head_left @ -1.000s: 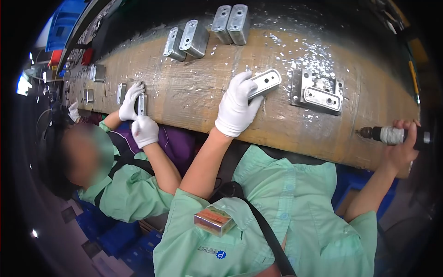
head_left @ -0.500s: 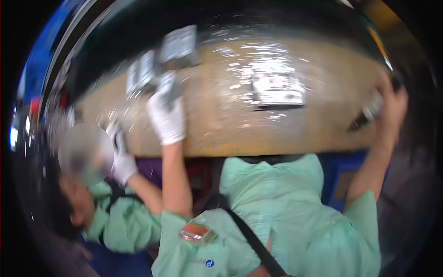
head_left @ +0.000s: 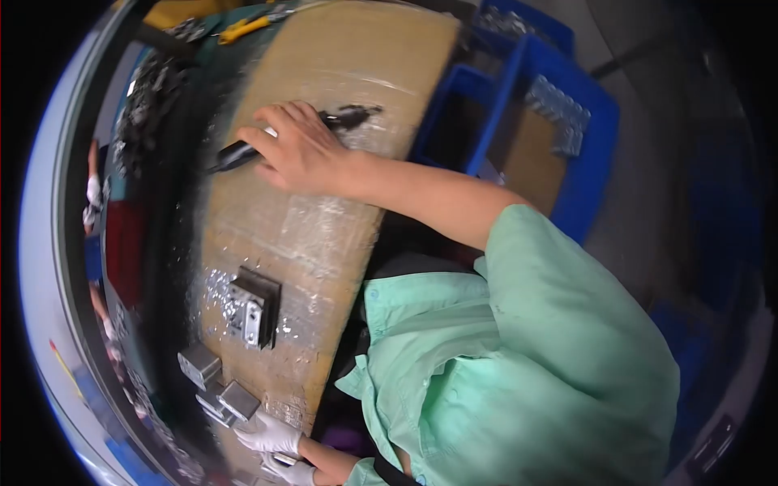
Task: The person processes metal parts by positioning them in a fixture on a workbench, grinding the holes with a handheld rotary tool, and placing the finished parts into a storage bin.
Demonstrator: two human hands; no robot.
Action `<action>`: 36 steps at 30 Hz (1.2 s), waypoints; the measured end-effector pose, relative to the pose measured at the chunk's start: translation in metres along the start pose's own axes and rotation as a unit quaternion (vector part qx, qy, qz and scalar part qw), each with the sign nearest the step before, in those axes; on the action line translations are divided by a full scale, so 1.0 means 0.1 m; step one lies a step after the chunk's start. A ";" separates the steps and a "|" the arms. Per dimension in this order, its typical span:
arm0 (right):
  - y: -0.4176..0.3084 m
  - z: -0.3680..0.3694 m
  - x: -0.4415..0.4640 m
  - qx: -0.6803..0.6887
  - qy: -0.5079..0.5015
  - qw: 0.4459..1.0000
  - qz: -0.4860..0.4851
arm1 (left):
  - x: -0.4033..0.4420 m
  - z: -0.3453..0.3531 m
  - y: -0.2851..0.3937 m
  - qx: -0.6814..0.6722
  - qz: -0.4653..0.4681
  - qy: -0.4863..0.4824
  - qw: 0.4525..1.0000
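Observation:
My right hand (head_left: 300, 150), bare, is wrapped round a dark power tool (head_left: 237, 155) above the bench; its dark tip points toward the bench's right edge. At the bottom, my left hand (head_left: 271, 433), in a white glove, has its fingers at the lower end of a metal block (head_left: 240, 399); its grip is partly hidden. More metal blocks (head_left: 199, 364) stand just beyond it. Between my hands, a metal fixture (head_left: 267, 296) lies on the bench with a metal part (head_left: 252, 321) on it, amid shiny chips.
A co-worker's gloved hand (head_left: 288, 468) is close below my left hand. Blue bins (head_left: 596, 166), one holding metal parts (head_left: 559, 109), stand right of the bench (head_left: 348, 53). A yellow-handled tool (head_left: 243, 29) lies at the top left.
The view has swung to the right, bringing the blue bins into sight. My left hand has carried its block over to the other blocks. My right hand still holds the tool, now further over the bench.

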State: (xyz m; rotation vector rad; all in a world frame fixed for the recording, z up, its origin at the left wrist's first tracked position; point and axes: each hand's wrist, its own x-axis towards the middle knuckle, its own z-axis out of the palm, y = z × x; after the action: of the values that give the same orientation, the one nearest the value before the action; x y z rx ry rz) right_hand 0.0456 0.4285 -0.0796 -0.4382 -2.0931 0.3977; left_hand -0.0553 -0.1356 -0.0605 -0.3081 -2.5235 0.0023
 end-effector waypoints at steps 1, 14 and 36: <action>0.03 -0.25 -0.12 0.073 0.058 0.996 0.007 | -0.03 -0.04 0.10 0.001 0.024 0.002 1.000; 3.23 -2.04 -4.30 -0.318 0.257 0.591 0.696 | -0.69 0.00 0.95 -0.116 -0.002 -0.163 0.980; 3.73 -2.00 -4.62 -0.471 0.183 0.564 0.653 | -0.55 0.12 0.49 0.096 0.077 -0.262 0.957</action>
State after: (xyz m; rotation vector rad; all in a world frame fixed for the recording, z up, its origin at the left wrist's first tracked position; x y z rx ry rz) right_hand 0.5060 0.5703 -0.4796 -2.4935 -0.9772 -0.1080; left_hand -0.0072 -0.0996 -0.1048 -0.4747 -2.9821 0.4427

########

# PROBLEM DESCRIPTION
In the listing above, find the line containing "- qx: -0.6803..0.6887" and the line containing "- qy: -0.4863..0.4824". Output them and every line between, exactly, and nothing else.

# OUTPUT OF THE EXERCISE
  - qx: -0.6803..0.6887
  - qy: -0.5079..0.5015
  - qw: 0.4459..1.0000
  - qz: -0.4860..0.4851
arm1 (left):
  - x: -0.4033..0.4420 m
  - z: -0.3453..0.3531 m
  - y: -0.2851..0.3937 m
  - qx: -0.6814..0.6722
  - qz: -0.4653..0.4681
  - qy: -0.4863..0.4824

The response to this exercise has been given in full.